2026年7月24日、米AI企業xAIは、Google Workspace向けの「Grok」アドオンを公開した。Google Docs、Sheets、Slidesから直接Grokを利用できるようになり、文書作成やデータ分析、プレゼン資料作成を一つの作業画面で完結できる。Google Workspace Marketplaceで無料提供され、Microsoft 365向けにも展開されている。
GrokがGoogle Workspaceに統合
xAIが公開したGrokアドオンは、Google Workspace上で生成AIを直接利用できる拡張機能である。一度インストールすれば、Google Docs、Sheets、Slidesの3つのアプリケーションで共通して利用でき、ブラウザーでAIチャットを開いて回答を転記する必要がなくなる。
Sheetsでは、スプレッドシート内のデータを基に質問へ回答し、参照したセルを引用しながら結果を提示するほか、数式の生成やグラフ作成、前提条件を変更した際のシミュレーション再計算にも対応する。編集内容は通常の操作として保存されるため、変更履歴の確認や元に戻す操作も可能だ。
Slidesでは、アウトラインからプレゼンテーションを自動生成し、WebやXの情報を参考に図表や画像を追加する。既存テーマを維持したまま資料を拡張し、タイトルも内容に応じて最適化されるため、そのまま編集可能なスライドとして利用できる。

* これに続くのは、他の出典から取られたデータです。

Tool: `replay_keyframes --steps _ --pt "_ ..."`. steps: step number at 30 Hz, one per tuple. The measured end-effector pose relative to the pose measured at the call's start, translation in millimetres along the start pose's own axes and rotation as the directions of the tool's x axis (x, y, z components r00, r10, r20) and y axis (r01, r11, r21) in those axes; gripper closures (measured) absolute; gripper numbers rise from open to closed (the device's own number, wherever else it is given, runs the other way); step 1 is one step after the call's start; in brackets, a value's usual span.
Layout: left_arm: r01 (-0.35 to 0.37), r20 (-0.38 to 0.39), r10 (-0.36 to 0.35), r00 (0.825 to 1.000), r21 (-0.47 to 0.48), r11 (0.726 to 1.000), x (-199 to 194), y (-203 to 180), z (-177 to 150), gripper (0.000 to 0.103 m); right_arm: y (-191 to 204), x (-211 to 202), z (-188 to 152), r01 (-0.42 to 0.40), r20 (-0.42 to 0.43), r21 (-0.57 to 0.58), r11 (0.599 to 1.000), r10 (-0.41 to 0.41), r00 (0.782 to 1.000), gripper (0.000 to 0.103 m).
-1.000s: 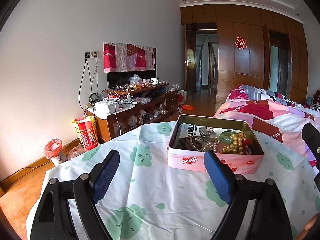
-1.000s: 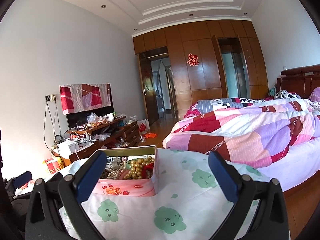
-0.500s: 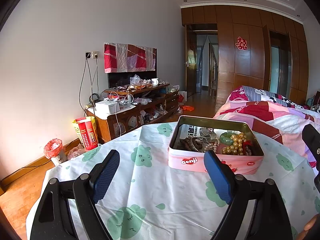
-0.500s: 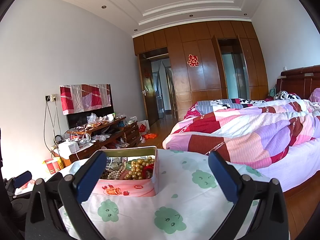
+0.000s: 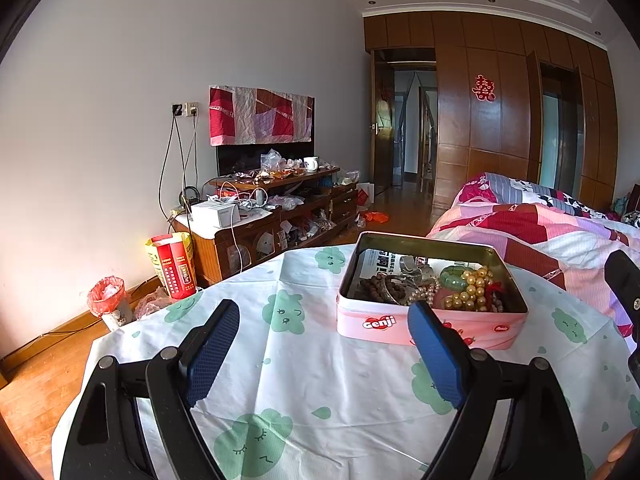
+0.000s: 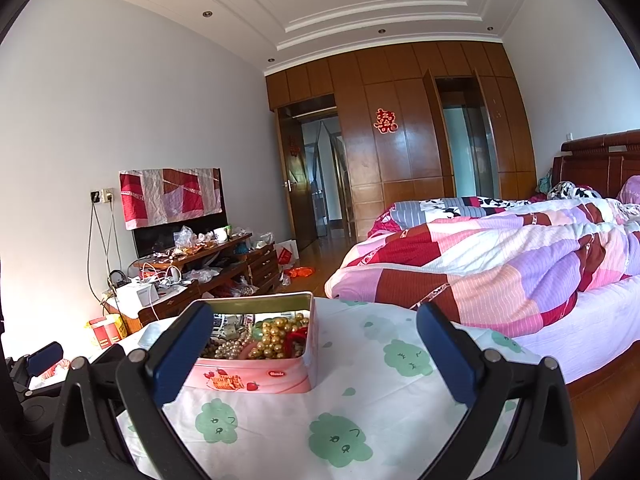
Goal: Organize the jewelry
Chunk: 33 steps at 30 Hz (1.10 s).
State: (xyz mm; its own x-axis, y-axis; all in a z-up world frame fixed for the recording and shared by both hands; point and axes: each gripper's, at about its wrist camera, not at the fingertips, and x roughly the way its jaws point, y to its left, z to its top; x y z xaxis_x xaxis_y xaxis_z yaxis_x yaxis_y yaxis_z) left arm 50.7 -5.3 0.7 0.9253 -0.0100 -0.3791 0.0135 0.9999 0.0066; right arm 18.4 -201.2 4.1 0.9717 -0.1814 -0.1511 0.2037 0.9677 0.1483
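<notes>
A pink Genji tin [image 5: 430, 330] sits open on our round table, on a white tablecloth [image 5: 320, 360] printed with green cloud faces, its tray heaped with jewelry: gold beads [image 5: 472, 290], pearls [image 5: 426, 294], dark wooden beads [image 5: 376, 284] and a green bangle [image 5: 452, 274]. We hold our left gripper [image 5: 323, 332] above the cloth with its blue-padded fingers spread wide and nothing between them; the tin lies ahead and to the right, its front wall partly hidden behind the right fingertip in the left wrist view. Our right gripper [image 6: 314, 336] is likewise spread and empty, the tin [image 6: 260, 374] lying ahead between the fingers but toward the left one, whose tip overlaps the tin's near-left corner in the right wrist view. We cannot tell whether either finger touches the tin. A bed [image 6: 500, 264] with a patchwork quilt stands just beyond the table.
</notes>
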Motion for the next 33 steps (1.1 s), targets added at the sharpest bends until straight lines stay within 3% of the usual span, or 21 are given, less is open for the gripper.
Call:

Docsでは、メモ書きを見出し付きの文章へ整理し、文法修正や長文全体の表現統一を支援する。さらにコネクター(※)を有効化すれば、Google Drive内のファイルや最近のメールを参照しながら文書を作成できる。
※コネクター: 外部サービスやデータソースと生成AIを接続し、メールやクラウド上のファイルなどを参照できる連携機能。
業務AI競争は統合性が勝敗を左右
今回の発表は、生成AIの競争がモデル性能だけでなく、業務ツールへどれだけ自然に組み込めるかという段階へ移行しつつあることを示唆している。AIを別アプリとして利用するのではなく、日常的に使うオフィスソフトの中で作業を完結できれば、業務効率の向上や利用頻度の増加につながる可能性がある。
一方で、Google Driveやメールと連携する機能は利便性が高い反面、機密情報の取り扱いには十分な配慮が必要になると考えられる。企業ではアクセス権限や利用ポリシーを適切に整備しなければ、情報漏えいのリスクが高まる可能性も否定できない。
今後はGoogleのGemini、MicrosoftのCopilot、xAIのGrokといった主要AIが、オフィススイートを軸に競争をさらに活発化させる可能性がある。生成AIは単なるチャットツールではなく、文書作成や分析、資料作成を支援する業務基盤へと発展していくことも考えられる。企業においても、性能だけでなく、他システムとの連携性やセキュリティを含めた総合的な価値を重視して導入を検討するケースが増えていくのではないだろうか。